Kirk Douglas plays a driven, artistically-inclined, vaguely-Zen-without-saying-Zen architect who builds high-dollar homes around Los Angeles. He's contentedly married but you couldn't call it "happily" -- to turn the old phrase, "his wife just doesn't understand him." Seriously.
Kim Novak is a troubled neighbor Douglas' character meets, befriends and then falls into an affair with. No way around it -- she's beautiful but she is seriously damaged goods and while an expensive big studio film from 1960 can't lay out everything we'd like to know about her past, it's still surprisingly frank: Her husband seems to have gone cold toward her following a rape she may or may not have allowed to happen.
We follow the couple through their rendezvous, awkward meetings and changes of favor, and the movie really takes its time establishing their environment and telling their story. It should be boring but it isn't. Part of that is due to the overall backdrop -- with its moneyed flavors, stitch-perfect clothes, painstakingly appointed sets and barely covered subtext, "Strangers" feels right in line with Douglas Sirk from the same period. But director Richard Quine and screenwriter Evan Hunter eschew Sirk's overt melodrama and lace the story with some unexpected maturity.

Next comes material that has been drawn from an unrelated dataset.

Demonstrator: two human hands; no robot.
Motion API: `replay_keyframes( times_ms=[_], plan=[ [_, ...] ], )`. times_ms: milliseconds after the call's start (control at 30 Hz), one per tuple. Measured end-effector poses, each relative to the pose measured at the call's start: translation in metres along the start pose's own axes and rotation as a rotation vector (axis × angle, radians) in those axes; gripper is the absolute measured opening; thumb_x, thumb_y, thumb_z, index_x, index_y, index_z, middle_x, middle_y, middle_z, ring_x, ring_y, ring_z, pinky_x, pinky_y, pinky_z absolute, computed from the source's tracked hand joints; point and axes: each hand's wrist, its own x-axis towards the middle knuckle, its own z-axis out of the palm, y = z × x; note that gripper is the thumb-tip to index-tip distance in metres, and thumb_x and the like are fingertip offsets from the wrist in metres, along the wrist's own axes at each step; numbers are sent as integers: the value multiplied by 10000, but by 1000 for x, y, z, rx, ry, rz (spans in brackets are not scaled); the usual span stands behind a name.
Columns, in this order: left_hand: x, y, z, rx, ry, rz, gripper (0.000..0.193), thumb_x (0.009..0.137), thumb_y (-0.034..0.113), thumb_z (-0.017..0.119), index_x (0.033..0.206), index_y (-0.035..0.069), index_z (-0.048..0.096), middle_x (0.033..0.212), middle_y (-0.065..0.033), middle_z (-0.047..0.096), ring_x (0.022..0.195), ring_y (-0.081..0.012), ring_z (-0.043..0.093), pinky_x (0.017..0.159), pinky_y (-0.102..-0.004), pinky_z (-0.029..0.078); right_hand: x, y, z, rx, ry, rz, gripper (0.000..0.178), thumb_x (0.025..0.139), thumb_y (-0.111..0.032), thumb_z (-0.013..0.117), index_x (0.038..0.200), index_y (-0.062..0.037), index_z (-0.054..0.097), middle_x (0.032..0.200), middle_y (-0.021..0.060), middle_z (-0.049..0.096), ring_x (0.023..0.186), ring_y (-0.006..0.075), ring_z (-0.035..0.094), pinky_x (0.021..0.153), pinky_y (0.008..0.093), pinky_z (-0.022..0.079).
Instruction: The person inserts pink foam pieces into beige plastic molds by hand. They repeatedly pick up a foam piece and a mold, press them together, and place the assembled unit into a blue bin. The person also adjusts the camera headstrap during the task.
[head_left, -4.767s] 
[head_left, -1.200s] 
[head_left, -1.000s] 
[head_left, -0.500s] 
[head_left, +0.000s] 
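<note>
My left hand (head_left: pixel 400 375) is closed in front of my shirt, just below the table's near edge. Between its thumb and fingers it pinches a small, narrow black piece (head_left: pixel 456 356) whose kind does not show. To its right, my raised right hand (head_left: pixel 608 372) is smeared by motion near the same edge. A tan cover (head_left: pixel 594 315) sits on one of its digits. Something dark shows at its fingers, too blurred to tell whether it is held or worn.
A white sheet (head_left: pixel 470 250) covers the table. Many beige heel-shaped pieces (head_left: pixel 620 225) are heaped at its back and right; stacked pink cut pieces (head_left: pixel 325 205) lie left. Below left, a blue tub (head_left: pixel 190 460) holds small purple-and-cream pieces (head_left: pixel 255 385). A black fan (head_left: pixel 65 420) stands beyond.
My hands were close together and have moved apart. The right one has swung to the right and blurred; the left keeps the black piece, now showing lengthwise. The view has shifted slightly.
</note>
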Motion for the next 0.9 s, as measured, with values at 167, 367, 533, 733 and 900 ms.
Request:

Novak, her blonde hair tinted vaguely violet, plays the whole movie on edge, phrasing her lines with tense whispers that shouldn't work but mostly kind of do.
Walter Matthau is also good as a sleepy-eyed suburban shark who makes big trouble for nice people, and the character could've supplied the basis for a fascinating film all on his own. As he and his son stroll the neighborhood, Matthau spies a beautiful housewife and says to his boy, who is about ten years old, "Love 'em all." Funny for a second, but hearing the leer in that friendly, familiar voice made my skin crawl.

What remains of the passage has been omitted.